I think the assumption it that human-like morality isn’t universally privileged.
Human morality has been shaped by evolution in the ancestral environment. Evolution in a different environment would create a mind with different structures and behaviours.
In other words, a full specification of human morality is sufficiently complex that it is unlikely to be spontaneously generated.
In other words, there is no compact specification of an AI that would do what humans want, even when on an alien world with no data about humanity. An AI could have a pointer at human morality with instructions to copy it. There are plenty of other parts of the universe it could be pointed to, so this is far from a default.
if a human had been brought up to have ‘goals as bizarre … as sand-grain-counting or paperclip-maximizing’, they could reflect on them and revise them in the light of such reflection.
Human “goals” and AI goals are a very different kind of thing.
Imagine the instrumentally rational paperclip maximizer. If writing a philosophy essay will result in more paperclips, it can do that. If winning a chess game will lead to more paperclips, it will win the game. For any gradable task, if doing better on the task leads to more paperclips, it can do that task. This includes the tasks of talking about ethics, predicting what a human acting ethically would do etc. In short, this is what is meant by “far surpass all the intellectual activities of any man however clever.”.
The singularity hypothesis is about agents that are better at achieving their goal than human. In particular, the activities this actually depends on for an intelligence explosion are engineering and programming AI systems. No one said that an AI needed to be able to reflect on and change its goals.

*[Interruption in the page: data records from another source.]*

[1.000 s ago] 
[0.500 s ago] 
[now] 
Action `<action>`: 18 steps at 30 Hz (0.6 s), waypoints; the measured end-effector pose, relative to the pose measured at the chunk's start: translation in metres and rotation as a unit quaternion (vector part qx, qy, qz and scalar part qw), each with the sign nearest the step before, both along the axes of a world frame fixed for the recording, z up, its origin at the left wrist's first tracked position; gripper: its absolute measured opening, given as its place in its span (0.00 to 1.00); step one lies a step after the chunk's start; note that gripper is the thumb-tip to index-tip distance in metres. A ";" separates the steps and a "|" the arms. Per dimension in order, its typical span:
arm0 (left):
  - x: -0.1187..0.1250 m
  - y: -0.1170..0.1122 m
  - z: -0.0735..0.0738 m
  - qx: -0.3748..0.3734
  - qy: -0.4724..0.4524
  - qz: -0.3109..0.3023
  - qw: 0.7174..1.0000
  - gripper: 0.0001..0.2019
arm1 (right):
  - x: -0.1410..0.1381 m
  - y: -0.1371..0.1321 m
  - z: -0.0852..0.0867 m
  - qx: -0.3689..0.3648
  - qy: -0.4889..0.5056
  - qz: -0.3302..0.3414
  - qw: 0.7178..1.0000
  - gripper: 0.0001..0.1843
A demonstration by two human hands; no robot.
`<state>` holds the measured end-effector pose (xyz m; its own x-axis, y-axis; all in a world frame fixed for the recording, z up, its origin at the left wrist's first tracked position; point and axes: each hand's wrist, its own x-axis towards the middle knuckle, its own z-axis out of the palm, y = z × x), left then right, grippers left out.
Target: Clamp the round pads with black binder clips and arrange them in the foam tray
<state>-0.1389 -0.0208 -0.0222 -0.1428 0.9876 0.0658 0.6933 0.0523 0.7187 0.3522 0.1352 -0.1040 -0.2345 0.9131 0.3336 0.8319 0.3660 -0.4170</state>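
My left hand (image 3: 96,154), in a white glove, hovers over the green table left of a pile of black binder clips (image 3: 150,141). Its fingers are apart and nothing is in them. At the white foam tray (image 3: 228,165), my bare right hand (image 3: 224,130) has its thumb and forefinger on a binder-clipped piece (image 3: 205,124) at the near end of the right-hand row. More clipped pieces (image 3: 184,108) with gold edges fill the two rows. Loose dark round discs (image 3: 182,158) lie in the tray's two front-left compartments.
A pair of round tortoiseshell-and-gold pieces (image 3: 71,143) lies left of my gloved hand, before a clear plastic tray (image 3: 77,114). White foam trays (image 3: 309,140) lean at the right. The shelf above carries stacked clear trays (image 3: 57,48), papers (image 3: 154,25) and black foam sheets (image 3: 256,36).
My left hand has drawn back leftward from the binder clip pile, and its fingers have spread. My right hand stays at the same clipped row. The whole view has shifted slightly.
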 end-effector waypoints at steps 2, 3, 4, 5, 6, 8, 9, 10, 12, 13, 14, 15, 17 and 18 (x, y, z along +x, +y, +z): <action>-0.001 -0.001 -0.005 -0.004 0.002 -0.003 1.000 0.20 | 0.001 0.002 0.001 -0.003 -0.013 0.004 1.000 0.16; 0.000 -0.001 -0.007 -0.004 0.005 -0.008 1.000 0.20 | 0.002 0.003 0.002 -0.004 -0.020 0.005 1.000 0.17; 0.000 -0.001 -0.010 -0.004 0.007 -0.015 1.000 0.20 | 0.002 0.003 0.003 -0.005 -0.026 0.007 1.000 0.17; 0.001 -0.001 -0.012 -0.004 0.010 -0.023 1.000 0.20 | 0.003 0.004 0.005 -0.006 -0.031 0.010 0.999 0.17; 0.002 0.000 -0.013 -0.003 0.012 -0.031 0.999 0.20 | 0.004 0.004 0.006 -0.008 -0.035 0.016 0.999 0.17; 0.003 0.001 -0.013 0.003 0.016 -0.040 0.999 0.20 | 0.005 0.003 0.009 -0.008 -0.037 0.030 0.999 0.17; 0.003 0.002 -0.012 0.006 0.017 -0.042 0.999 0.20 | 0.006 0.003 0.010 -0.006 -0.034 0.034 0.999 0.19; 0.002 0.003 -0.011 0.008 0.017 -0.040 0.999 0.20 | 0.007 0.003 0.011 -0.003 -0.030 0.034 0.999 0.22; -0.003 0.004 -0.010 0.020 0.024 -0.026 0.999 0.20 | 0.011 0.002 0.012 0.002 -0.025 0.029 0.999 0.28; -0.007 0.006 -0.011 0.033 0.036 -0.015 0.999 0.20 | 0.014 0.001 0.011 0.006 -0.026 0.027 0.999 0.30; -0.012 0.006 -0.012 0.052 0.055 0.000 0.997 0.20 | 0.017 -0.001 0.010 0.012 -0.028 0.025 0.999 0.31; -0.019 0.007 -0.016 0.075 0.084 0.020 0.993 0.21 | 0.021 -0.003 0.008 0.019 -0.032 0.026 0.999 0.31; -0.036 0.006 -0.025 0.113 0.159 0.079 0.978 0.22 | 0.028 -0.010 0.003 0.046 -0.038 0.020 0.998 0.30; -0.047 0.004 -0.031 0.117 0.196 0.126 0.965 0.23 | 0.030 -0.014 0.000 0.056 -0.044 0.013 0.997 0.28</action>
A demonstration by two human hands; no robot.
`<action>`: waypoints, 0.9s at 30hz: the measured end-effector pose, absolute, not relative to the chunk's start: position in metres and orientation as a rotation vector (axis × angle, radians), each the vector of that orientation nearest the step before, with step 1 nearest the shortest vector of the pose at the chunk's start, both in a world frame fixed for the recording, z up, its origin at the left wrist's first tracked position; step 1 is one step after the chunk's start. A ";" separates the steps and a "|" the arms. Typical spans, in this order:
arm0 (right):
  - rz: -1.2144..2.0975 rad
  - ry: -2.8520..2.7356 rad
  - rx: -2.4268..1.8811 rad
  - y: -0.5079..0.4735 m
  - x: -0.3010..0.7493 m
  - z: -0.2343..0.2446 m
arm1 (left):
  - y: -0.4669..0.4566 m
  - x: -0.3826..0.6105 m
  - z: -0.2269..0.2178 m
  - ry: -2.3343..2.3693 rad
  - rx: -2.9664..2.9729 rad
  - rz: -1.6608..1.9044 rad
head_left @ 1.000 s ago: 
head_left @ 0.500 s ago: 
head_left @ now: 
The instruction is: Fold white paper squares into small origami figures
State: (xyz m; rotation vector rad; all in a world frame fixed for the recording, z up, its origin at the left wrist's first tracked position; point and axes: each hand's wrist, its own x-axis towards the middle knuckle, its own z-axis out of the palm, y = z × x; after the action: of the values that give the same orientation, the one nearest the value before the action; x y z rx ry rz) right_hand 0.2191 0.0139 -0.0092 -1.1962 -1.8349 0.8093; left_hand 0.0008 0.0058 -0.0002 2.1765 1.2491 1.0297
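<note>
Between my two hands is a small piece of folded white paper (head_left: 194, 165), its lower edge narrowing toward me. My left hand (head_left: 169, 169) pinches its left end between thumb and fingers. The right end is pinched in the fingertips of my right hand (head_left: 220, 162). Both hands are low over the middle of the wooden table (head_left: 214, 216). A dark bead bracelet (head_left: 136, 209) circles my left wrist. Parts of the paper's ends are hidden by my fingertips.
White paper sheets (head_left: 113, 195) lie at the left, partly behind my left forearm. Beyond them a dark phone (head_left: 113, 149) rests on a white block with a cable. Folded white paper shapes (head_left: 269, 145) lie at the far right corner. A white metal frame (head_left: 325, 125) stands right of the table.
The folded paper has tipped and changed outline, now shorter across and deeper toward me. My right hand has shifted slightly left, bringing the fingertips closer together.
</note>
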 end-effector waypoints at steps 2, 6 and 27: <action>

Humans “ability” to reflect on and change our goals is more that we don’t really know what we want. Suppose we think we want chocolate, and then we read about the fat content, and change our mind. We value being thin more. The goal of getting chocolate was only ever an instrumental goal, it changed based on new information. Most of the things humans call goals are instrumental goals, not terminal goals. The terminal goals are difficult to intuitively access. This is how humans appear to change their “goals”. And this is the hidden standard to which paperclip maximizing is compared and found wanting. There is some brain module that feels warm and fuzzy when it hears “be nice to people”, and not when it hears “maximize paperclips”.
The training procedure is only judging based on actions during training. This makes it incapable of distinguishing between an agent that behaves in the box, and runs wild the moment it gets out the box, from an agent that behaves all the time.
The training process produces no incentive that controls the behaviour of the agent after training. (Assuming the training and runtime environment differ in some way.)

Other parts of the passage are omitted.